Dutch MEP Bart Groothuis offered the sharpest characterisation of the threat the plan is responding to: “Your software and IT systems will be tested by hackers, aided by the latest AI models. Hackers will operate at the speed of light and will try to put you out of business.” That framing is operationally accurate and captures why the timing of the action plan — concurrent with the Geneva AI governance dialogue and with the AI Act’s August enforcement date — is not coincidental. European regulators are trying to build implementation infrastructure for a threat environment that is moving faster than any previous regulatory cycle has been designed to handle.
What Happens Next
The August 2, 2026 AI Act enforcement date for general-purpose AI model requirements is the most immediate landmark.
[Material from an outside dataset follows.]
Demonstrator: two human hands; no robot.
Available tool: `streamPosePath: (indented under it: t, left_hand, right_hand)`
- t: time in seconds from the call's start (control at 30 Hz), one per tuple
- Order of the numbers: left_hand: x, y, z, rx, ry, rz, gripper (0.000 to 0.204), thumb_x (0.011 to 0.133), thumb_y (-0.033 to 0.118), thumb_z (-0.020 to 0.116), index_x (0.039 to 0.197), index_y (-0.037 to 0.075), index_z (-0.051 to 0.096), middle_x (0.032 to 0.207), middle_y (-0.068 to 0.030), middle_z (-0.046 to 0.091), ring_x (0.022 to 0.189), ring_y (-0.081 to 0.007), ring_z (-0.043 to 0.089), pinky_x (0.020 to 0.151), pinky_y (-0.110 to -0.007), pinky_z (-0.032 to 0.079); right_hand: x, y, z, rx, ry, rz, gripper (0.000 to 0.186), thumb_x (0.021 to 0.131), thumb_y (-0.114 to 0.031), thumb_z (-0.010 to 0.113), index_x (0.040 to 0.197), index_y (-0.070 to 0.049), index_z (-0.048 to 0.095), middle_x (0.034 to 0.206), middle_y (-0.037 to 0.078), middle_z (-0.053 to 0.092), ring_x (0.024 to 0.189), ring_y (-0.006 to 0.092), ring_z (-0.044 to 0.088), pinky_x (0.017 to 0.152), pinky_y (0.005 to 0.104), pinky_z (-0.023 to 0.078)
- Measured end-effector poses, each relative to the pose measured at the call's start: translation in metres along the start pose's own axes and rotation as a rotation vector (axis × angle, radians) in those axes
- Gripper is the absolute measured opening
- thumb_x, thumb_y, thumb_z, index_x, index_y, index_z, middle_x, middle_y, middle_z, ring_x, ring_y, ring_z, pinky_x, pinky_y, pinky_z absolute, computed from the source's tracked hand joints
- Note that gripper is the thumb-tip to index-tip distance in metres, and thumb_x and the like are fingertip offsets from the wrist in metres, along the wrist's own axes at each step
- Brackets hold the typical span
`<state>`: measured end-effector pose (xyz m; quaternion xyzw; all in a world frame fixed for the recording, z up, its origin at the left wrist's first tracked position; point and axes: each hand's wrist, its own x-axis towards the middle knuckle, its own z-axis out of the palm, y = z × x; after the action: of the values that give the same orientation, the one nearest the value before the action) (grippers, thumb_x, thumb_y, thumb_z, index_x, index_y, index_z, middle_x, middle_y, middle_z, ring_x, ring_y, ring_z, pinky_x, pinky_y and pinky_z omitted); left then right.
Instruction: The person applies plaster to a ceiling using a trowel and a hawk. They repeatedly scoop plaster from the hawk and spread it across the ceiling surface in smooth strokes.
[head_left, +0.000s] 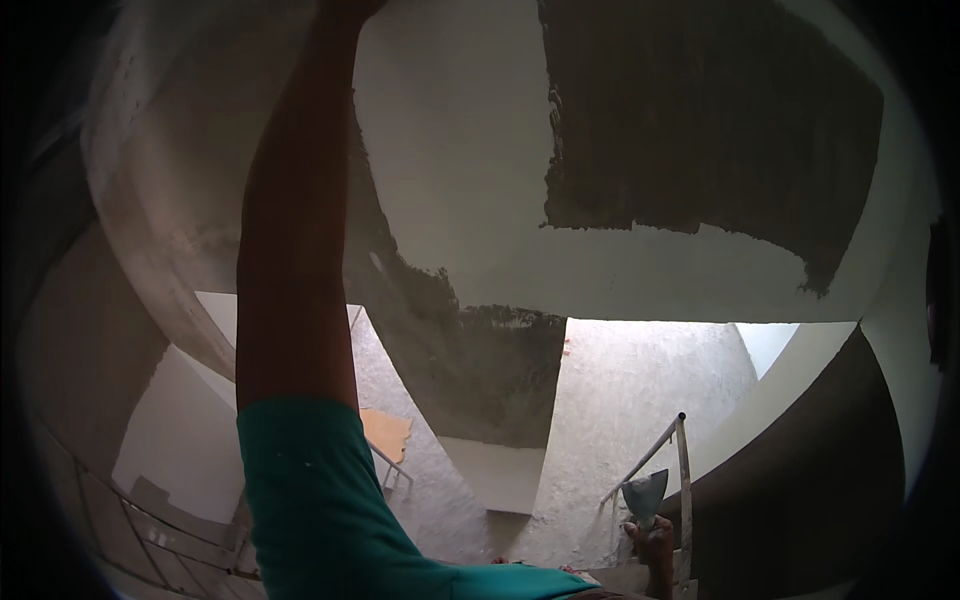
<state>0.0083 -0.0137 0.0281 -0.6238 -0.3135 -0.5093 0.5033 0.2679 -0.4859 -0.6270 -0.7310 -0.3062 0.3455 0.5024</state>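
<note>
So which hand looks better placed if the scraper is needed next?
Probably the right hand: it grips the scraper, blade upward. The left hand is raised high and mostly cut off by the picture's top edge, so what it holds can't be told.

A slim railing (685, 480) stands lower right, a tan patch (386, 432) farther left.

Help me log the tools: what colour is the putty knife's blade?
Grey; the blade shows best in the head view, near the lower right.
</note>
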Motion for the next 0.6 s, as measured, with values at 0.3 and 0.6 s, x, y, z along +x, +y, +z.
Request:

Frontier model providers serving EU customers will face their first formal compliance obligations, and the AI Office will begin its supervisory role. The Commission has committed to launching the call to increase EU evaluation capacity shortly after that date. By Q4 2026, both the secure testing platform and the European Blueprint for structured access should be published. The EU Grand Challenge on AI for cybersecurity will be launched on a timeline the plan does not specify precisely but which observers expect to align with the next European Cybersecurity Month in October. The second meaningful test is whether the Blueprint for structured access produces an actual framework that US AI providers will accept, or whether it becomes a paper standard that the market ignores because providers have no legal obligation to comply with EU access terms so long as they are not operating regulated systems inside the EU.
Why It Matters
The EU Action Plan on Cybersecurity and Artificial Intelligence matters most for what it makes explicit rather than what it immediately delivers. It establishes formally that the European Commission views AI-driven cybersecurity threats as a category of risk that requires its own coordinated regulatory response, distinct from general AI safety regulation. It connects that response to the EU’s sovereignty concern about dependence on non-European AI models. And it sets a Q4 2026 deadline for the most operational pieces — the evaluation capacity, the testing platform, the structured access blueprint — that will determine whether this plan is the beginning of an enforceable EU AI security framework or another policy document that moves faster than the institutions designed to implement it.
Sources
European Commission official press release and action plan (commission.europa.eu, digital-strategy.ec.europa.eu), July 7, 2026. Euronews, July 7, 2026. Agence Europe Bulletin, July 4, 2026 (preview). EU AI Act official framework page (digital-strategy.ec.europa.eu).